Cromwell planned for a campaign against the town of Drogheda, 30 miles to the north of the capital, to open the way to Ulster while the New Model Army marched into former confederate heartland in Kilkenny. Cromwell also forbade soldiers from harming civilians to retain order in Dublin (Ó Siocrú 79).
Ormond wanted to fortify Drogheda to embroil the parliamentarians in a protracted siege and give the royalists time to re-assemble an army, but the regimental commanders holding the city disagreed, arguing for a tactical withdrawal. Ultimately the walls were not constructed to take cannon fire and the lack of cavalry made it impossible to get supplies (Ó Siocrú 80).
Cromwell justified the massacre as the judgement of God on the barbarous Irish, making no discrimination between who was actually in control of Drogheda during the 1640s or the English and Irish Protestants who were killed. What made and makes Drogheda controversial was the extent of the killing; no prisoners were taken, no attempts at ransom, it was an historically unprecedented war of extermination; the extent of the assacre prompted Dundalk, Newry and Carlingford to surrender (Ó Siocrú 84 - 5).
Eyewitnesses attest that many men women and children were similarly killed in an assault on Wexford (Ó Siocrú 97).
Cromwell’s arrival in Ireland prompted Owen Roe O’Neill to to reconcile with Ormond; he agreed to serve under Ormond at the head of an army of 6,000 infantry and 800 cavalry.
The New Model Army’s arrival increased desertion rates of Irish Protestants from the royalists’ army and his advance into Munster, risking an encounter with Ormond’s superior army and a harsh winter, prompted Youghal, Cork and Kinsale to repudiate Ormond’s authority altogether, providing Cromwell’s army with army quarters and ports to receive supplies and new recruits (Ó Siocrú 98 - 101).
Royalists experienced significant difficulties in supply lines and O’Neill’s advance was delayed due to ailing health.

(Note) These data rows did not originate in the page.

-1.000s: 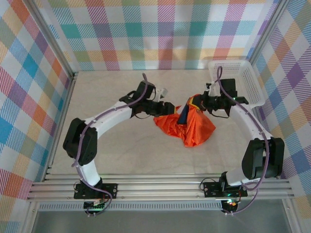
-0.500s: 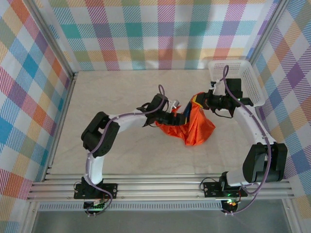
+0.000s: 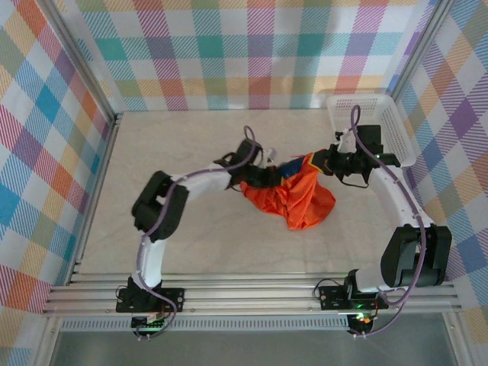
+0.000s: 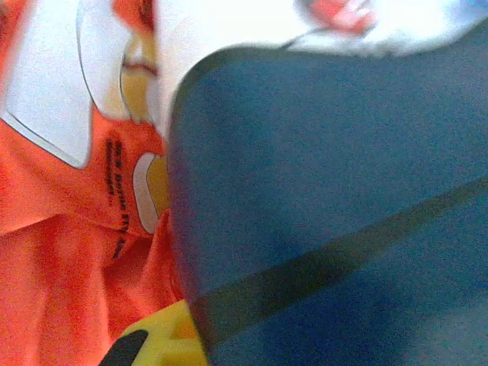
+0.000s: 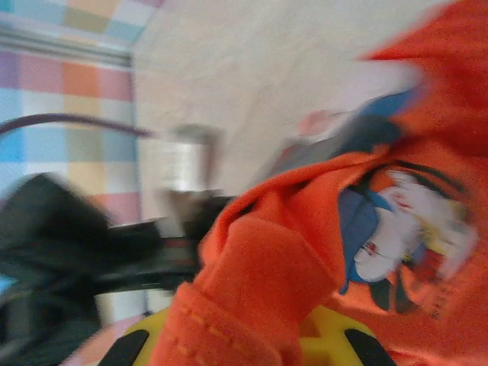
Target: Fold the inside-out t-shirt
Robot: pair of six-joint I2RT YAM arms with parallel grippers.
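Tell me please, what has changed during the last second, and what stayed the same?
The left tool moved right, from beside the t-shirt onto its upper edge, and closed on the fabric. That edge now runs stretched between the two tools. The right tool stayed shut on the garment's right end, and the white basket did not move.

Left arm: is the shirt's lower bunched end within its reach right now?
Likely yes, since nothing lies between, but the left end effector is shut on the t-shirt at its top edge and must release first.
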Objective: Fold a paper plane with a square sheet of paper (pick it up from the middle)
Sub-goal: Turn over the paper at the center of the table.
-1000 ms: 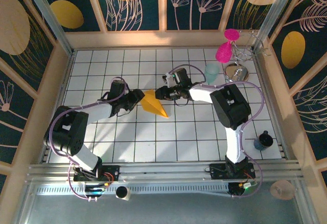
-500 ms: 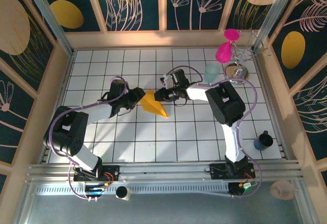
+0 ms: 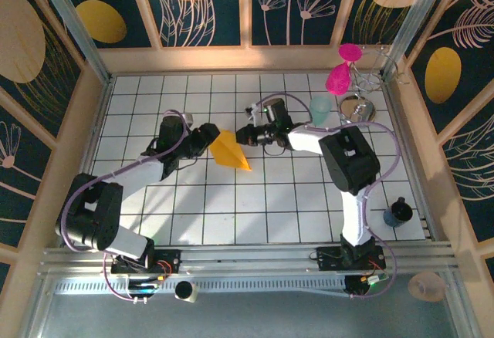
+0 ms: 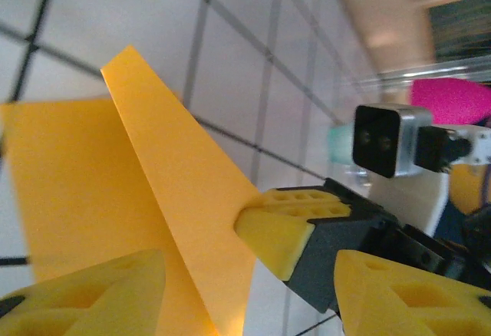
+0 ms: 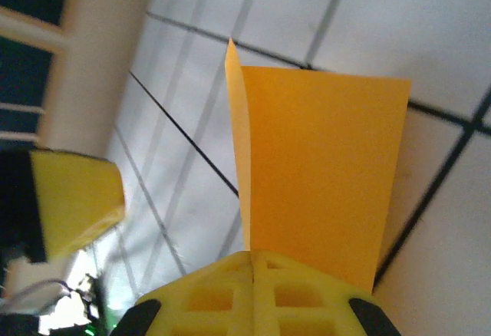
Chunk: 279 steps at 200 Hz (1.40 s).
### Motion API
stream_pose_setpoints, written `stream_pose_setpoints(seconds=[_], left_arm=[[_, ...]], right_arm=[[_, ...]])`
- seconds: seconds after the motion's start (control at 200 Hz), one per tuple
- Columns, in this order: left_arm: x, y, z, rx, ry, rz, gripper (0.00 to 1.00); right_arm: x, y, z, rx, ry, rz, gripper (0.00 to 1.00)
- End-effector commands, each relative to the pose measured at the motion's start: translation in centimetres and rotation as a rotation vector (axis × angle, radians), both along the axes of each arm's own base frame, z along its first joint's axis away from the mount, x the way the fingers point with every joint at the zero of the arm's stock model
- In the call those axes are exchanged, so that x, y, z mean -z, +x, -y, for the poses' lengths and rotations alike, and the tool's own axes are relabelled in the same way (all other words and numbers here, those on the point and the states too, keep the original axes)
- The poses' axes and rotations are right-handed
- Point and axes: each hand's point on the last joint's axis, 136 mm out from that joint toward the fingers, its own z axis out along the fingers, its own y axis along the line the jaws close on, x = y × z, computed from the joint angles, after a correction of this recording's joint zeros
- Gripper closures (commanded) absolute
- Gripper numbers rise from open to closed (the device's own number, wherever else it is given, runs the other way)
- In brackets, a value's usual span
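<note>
The paper plane (image 3: 229,150), an orange-yellow dart with one flap standing up along its crease, sits mid-desk (image 3: 293,199), its sharp tip pointing toward 5 o'clock. The right claw (image 3: 243,135) is clamped on its wide end from 1 o'clock. The left claw (image 3: 207,136) stands spread at its 10 o'clock.

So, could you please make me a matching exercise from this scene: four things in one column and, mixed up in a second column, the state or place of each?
Column one
1. right gripper
2. left gripper
3. teal cup
4. dark cup

Column two
A. open, jaws apart by the orange paper
B. at the right edge of the table, on the near side
C. shut on the orange paper
D. on the far side, next to the pink object

Pairs: 1-C, 2-A, 3-D, 4-B
</note>
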Motion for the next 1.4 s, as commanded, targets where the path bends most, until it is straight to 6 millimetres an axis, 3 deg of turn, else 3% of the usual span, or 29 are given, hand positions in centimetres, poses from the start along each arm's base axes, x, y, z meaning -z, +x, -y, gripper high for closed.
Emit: stream_pose_setpoints(seconds=[0.0,0.11,0.205,0.456,0.811,1.181,1.392], left_arm=[[-4.6,-0.2,1.0,0.062,-0.084,0.169,0.37],[-7.6,-0.5,1.6,0.094,-0.160,0.262,0.29],[-8.7,-0.6,1.9,0.110,-0.195,0.287,0.27],[-10.6,-0.9,3.6,0.189,-0.300,0.341,0.34],[-10.7,-0.9,5.1,0.256,-0.310,0.363,0.53],[-11.5,-1.0,5.3,0.270,-0.325,0.402,0.64],[-11.0,-0.7,5.2,0.255,-0.312,0.393,0.76]], right_arm=[[-8.2,1.0,0.3,0.017,0.191,0.104,1.00],[-11.3,0.9,0.6,0.023,0.288,0.099,1.00],[-13.3,0.6,0.7,0.026,0.353,0.090,1.00],[-15.6,0.1,0.6,0.018,0.472,0.013,1.00],[-15.5,0.0,0.5,0.015,0.526,-0.075,1.00],[-14.7,0.6,0.8,0.040,0.545,-0.133,1.00],[-14.5,0.5,1.1,0.054,0.539,-0.142,0.97]])
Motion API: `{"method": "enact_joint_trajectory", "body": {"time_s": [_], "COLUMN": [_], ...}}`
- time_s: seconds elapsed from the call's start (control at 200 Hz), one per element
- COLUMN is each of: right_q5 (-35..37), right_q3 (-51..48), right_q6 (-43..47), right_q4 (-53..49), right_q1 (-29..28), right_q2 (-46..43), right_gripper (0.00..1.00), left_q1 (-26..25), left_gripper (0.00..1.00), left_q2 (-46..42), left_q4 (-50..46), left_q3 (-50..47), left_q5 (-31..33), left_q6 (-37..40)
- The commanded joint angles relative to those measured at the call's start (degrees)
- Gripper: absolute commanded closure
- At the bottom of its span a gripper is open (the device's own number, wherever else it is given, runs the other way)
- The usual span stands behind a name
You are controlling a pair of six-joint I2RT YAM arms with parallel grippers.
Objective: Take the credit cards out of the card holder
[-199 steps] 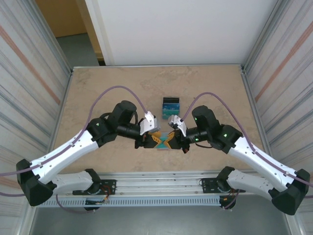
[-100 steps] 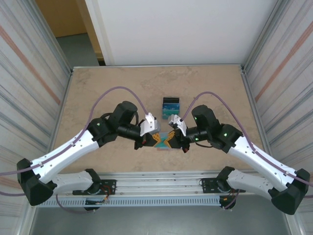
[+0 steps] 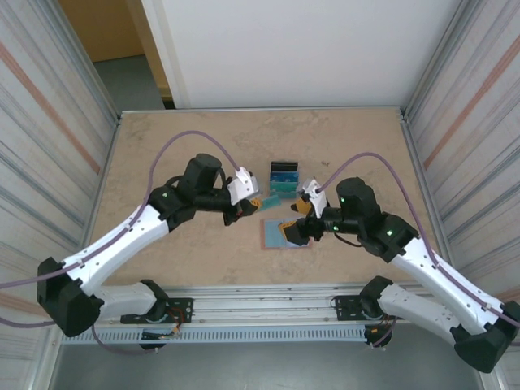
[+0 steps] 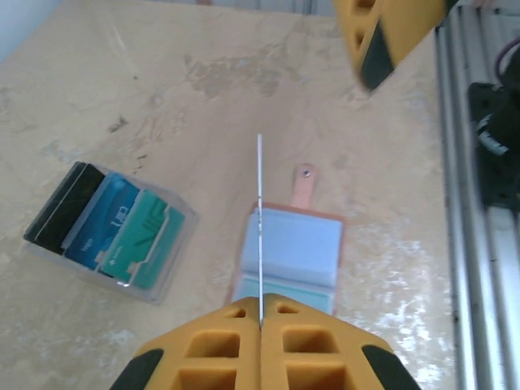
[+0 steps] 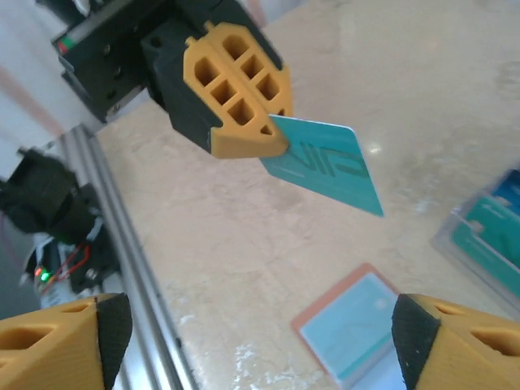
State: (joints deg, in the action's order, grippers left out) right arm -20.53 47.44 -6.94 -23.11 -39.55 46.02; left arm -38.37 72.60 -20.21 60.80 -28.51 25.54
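The card holder (image 3: 283,236) lies open on the table, pinkish leather with light-blue panels (image 4: 294,258) and its snap tab (image 4: 302,184) pointing away. My left gripper (image 3: 253,204) hangs above and left of it, shut on a teal credit card (image 5: 327,162) that shows edge-on (image 4: 260,213) between the orange fingers (image 5: 236,88). My right gripper (image 3: 296,223) is over the holder's right edge, jaws wide open with nothing between them (image 5: 260,341). Another teal card sits in the holder's pocket (image 5: 354,327).
A clear stand with a black back (image 3: 283,176) holds blue and teal cards (image 4: 110,231) just behind the card holder. The aluminium rail (image 4: 467,211) runs along the table's near edge. Open table surface lies to the left and right.
My right gripper has opened and drawn back to the right. My left gripper has shut on the teal card and moved up and left with it. The card holder now lies flat and open.
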Motion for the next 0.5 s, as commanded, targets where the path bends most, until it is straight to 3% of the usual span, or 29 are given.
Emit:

He diedat Cloughoughter Castle in County Cavan, depriving the Catholics of their most successful military commander and the only general with the skills and experience to challenge the parliamentarians.
Ormond failed to take advantage of an opportunity to capitalise on divided parliamentary forces; in an attempt to cross the Barrow they had divided to work on bridges, rather than destroying these bridges Ormon hoped supply lines and illness would eat into enemy forces (Ó Siocrú 103).
Cromwell instead succeeded in taking the entire eastern northern and southern coastlines with the exception of Waterford and Duncannon and the royalists continually postponed facing him in the field and tenuous alliances between Catholic and Protestants were weakening especially as increasing numbers held Ormond responsible for the miltiary disasters and giving important position to English rather than Irish recruits, prompting demoralisation, desertions, towns refusing garrisons (Ó Siocrú 108).
Much of this came from personal distaste for Ormond and his policies; Irish Protestants distrusted the marquis because of his leniency towards Catholics who accused him of withholding vital religious concessions; Ormond did distribute important posts more among his family friends and new arrivals from England (Ó Siocrú 109 - 10).
Cromwell ignored calls to return to England to lead a pre-emptive strike against the Scottish covenanters who were negotiating with the exiled Prince Charles and divided his forces into three columns to mop up garrisons in Munster and Leinster to isolate Clonmel and Kilkenny and then take Waterford and Limerick. They were assisted by a mild winter and a steady supply of supplies and manpower from England; amounts which completely dwarfed what Ormond had available; each loss of territory inflicted further damage on their tax base (Ó Siocrú 118)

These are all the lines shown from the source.